The Unapologetic Mathematician

Mathematics for the interested outsider

Matrix Elements

Okay, back to linear algebra and inner product spaces. I want to look at the matrix of a linear map between finite-dimensional inner product spaces.

So, let’s say V and W are inner product spaces with orthonormal bases \left\{e_i\right\}_{i=1}^m and \left\{f_j\right\}_{j=1}^n, respectively, and let T:V\rightarrow W be a linear map from one to the other. We know that we can write down the matrix \left(t_i^j\right) for T, where the matrix entries are defined as the coefficients in the expansion

\displaystyle T(e_i)=t_i^kf_k

But now that we’ve got an inner product on W, it will be easy to extract these coefficients. Just consider the inner product

\displaystyle\begin{aligned}\left\langle f_j,T(e_i)\right\rangle&=\left\langle f_j,t_i^kf_k\right\rangle\\&=t_i^k\left\langle f_j,f_k\right\rangle\\&=t_i^k\delta_{jk}\\&=t_i^j\end{aligned}

Presto! We have a nice, neat function that takes a linear map T and gives us back the i-j entry in its matrix — with respect to the appropriate bases, naturally.

But this is also the root of a subtle, but important, shift in understanding what a matrix entry actually is. Up until now, we’ve thought of matrix entries as artifacts which happen to be useful for calculations. But now we’re very explicitly looking at the question “what scalar shows up in this slot of the matrix of a linear map with respect to these particular bases?” as a function. In fact, t_i^j is now not just some scalar value peculiar to the transformation at hand; it’s now a particular linear functional on the space of all transformations \hom(V,W).

And, really, what do the indices i and j matter? If we rearranged the bases we’d find the same function in a new place in the new array. We could have taken this perspective before, with any vector space, but what we couldn’t have asked before is this more general question: “Given a vector v\in V and a vector w\in W, how much does the image T(v) is made up of w?” This new question only asks about these two particular vectors, and doesn’t care anything about any of the other basis vectors that may (or may not!) be floating around. But in the context of an inner product space, this question has an answer:

\displaystyle\left\langle w,T(v)\right\rangle

Any function of this form we’ll call a “matrix element”. We can use such matrix elements to probe linear transformations T even without full bases to work with, sort of like the way we generalized “elements” of an abelian group to “members” of an object in an abelian category. This is especially useful when we move to the infinite-dimensional context and might find it hard to come up with a proper basis to make a matrix with. Instead, we can work with the collection of all matrix elements and use it in arguments in place of some particular collection of matrix elements which happen to come from particular bases.

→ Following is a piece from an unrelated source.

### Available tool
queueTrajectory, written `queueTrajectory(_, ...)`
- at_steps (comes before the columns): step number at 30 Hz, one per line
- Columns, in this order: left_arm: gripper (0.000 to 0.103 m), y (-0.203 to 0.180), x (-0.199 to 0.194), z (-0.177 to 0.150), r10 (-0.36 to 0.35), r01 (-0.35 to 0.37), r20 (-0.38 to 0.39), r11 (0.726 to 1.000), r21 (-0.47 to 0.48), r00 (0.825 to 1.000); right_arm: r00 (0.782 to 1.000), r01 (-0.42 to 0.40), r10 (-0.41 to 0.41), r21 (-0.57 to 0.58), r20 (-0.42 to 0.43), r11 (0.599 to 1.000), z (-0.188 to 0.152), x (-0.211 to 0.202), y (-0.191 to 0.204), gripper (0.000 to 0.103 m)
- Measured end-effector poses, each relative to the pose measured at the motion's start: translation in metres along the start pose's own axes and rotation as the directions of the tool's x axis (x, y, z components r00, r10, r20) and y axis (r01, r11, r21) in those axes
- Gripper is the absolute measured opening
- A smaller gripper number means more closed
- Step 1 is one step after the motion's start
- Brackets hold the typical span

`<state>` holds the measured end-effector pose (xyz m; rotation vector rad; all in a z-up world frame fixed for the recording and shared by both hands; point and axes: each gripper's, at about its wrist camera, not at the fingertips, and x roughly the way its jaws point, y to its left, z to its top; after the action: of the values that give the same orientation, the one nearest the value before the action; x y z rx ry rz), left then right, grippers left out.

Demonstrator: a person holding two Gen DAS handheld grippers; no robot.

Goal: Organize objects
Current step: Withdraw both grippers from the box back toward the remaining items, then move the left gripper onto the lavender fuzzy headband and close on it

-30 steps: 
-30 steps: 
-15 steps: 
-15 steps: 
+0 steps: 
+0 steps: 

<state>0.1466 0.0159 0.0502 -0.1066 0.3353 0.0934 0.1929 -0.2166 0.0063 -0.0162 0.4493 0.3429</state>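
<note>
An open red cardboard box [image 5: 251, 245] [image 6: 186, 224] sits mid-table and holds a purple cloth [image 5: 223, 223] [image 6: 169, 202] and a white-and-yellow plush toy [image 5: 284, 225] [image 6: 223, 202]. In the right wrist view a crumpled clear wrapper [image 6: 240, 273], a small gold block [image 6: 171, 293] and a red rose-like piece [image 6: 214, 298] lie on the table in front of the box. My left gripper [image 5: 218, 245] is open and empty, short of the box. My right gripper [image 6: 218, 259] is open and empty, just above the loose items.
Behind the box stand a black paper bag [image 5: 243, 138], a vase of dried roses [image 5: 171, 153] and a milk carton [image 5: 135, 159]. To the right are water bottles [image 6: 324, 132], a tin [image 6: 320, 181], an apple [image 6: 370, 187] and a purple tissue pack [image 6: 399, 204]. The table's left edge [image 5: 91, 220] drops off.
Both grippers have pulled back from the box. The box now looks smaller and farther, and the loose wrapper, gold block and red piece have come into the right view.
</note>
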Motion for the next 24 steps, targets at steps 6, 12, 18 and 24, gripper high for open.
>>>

Now it would be really neat if matrix elements themselves formed a vector space, but the situation’s sort of like when we constructed tensor products. Matrix elements are like the “pure” tensors v\otimes w\in V\otimes W. They (far more than) span the space \hom(V,W)^* of all linear functionals on the space of linear transformations, just like pure tensors span the whole tensor product space. But almost all linear functionals have to be written as a nontrivial sum of matrix elements — they usually can’t be written with just one. Still, since they span we know that many properties which hold for all matrix elements will immediately hold for all linear functionals on T.

May 29, 2009 Posted by | Algebra, Linear Algebra | 2 Comments

Complex Numbers and Polar Coordinates

Forgot to hit “publish” earlier…

So we’ve seen that the unit complex numbers can be written in the form e^{i\theta} where \theta denotes the (signed) angle between the point on the circle and 1+0i. We’ve also seen that this view behaves particularly nicely with respect to multiplication: multiplying two unit complex numbers just adds their angles. Today I want to extend this viewpoint to the whole complex plane.

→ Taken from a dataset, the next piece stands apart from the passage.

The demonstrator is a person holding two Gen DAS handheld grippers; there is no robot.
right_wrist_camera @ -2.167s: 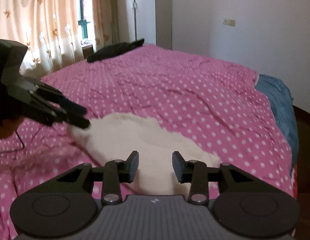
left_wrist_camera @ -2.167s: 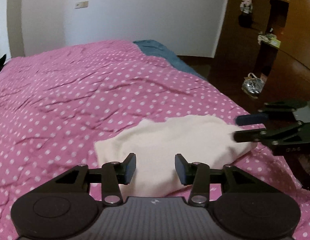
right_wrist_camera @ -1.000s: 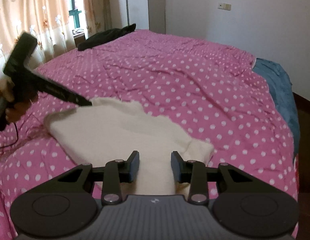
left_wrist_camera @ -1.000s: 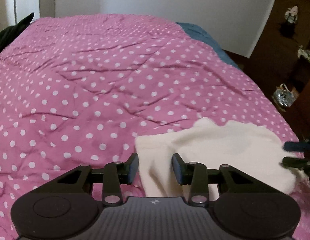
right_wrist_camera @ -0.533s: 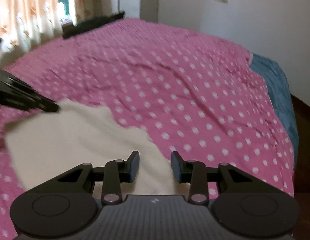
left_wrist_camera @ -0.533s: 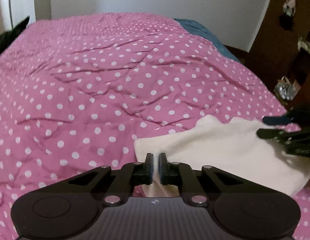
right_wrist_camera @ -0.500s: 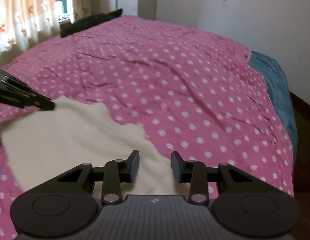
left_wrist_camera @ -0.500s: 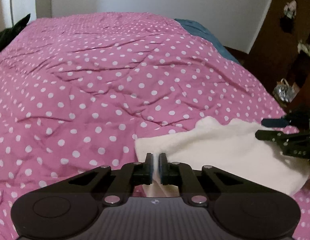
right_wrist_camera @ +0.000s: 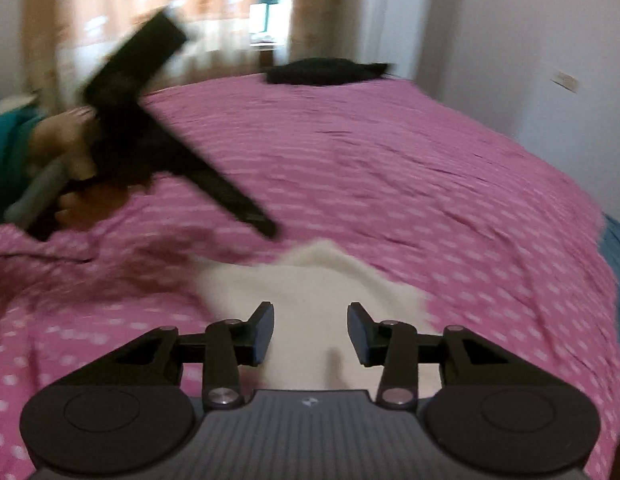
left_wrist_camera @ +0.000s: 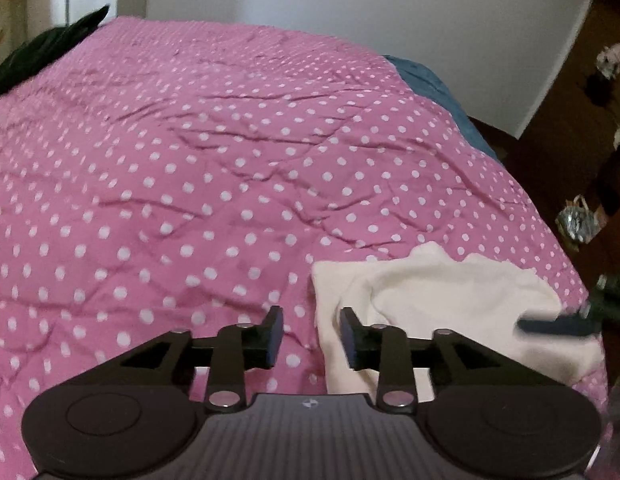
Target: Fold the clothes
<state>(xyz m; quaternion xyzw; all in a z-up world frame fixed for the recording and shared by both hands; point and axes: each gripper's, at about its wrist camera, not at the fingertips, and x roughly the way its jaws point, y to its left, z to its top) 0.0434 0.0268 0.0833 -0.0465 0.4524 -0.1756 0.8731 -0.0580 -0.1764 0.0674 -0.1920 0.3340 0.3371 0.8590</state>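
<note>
Cream garment [left_wrist_camera: 449, 300] lies bunched on the near right part of the pink dotted bedspread [left_wrist_camera: 190, 180]; left gripper [left_wrist_camera: 310, 334] has its jaws apart, empty, straddling the garment's left edge; right gripper [right_wrist_camera: 310, 332] likewise spread, nothing between the jaws, above the cloth's near end; right view motion-blurred; dark clothing [right_wrist_camera: 325, 70] at far edge.

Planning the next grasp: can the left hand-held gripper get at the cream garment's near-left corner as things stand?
Probably yes. The left hand-held gripper is open, and the cream garment lies flat on the pink spotted bedspread, its edge already between the fingers with nothing on top.
</note>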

If we start with any nonzero complex number z=a+bi, we can find its absolute value \lvert z\rvert=\sqrt{a^2+b^2}. This is a positive real number which we’ll also call r. We can factor this out of z to find z=r\left(\frac{a}{r}+\frac{b}{r}i\right). The complex number in parentheses has unit absolute value, and so we can write it as e^{i\theta} for some \theta between -\pi and \pi. Thus we’ve written our complex number in the form

\displaystyle z=re^{i\theta}

where the positive real number r is the absolute value of z, and \theta — a real number in the range \left(-\pi,\pi\right] — is the angle z makes with the reference point 1+0i. But this is exactly how we define the polar coordinates (r,\theta) back in high school math courses.

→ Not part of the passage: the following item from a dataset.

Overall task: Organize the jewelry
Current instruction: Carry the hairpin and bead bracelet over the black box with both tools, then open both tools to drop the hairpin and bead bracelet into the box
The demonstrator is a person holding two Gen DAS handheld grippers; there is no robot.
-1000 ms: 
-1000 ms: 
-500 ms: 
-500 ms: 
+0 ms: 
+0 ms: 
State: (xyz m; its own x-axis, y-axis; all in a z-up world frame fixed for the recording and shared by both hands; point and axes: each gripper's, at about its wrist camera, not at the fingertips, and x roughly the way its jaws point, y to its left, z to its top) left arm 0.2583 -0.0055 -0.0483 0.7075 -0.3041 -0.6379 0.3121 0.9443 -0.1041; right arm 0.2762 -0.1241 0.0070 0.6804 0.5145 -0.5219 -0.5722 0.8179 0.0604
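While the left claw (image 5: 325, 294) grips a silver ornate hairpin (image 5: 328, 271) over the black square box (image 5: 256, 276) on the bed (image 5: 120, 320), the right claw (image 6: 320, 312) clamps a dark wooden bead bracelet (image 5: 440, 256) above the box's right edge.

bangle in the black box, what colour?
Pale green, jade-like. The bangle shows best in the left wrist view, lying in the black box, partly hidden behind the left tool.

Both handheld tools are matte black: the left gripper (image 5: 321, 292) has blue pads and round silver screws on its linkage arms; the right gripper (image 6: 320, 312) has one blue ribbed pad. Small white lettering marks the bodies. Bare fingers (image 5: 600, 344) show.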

Just like we saw for unit complex numbers, this notation is very well behaved with respect to multiplication. Given complex numbers r_1e^{i\theta_1} and r_2e^{i\theta_2} we calculate their product:

\displaystyle r_1e^{i\theta_1}r_2e^{i\theta_2}=\left(r_1r_2\right)e^{i\left(\theta_1+\theta_2\right)}

That is, we multiply their lengths (as we already knew) and add their angles, just like before. This viewpoint also makes division simple:

\displaystyle\frac{r_1e^{i\theta_1}}{r_2e^{i\theta_2}}=\frac{r_1}{r_2}e^{i\left(\theta_1-\theta_2\right)}

In particular we see that

\displaystyle\left(re^{i\theta}\right)^{-1}=\frac{1}{r}e^{-i\theta}=\frac{1}{r^2}\overline{re^{i\theta}}

so multiplicative inverses are given in terms of complex conjugates and magnitudes as we already knew.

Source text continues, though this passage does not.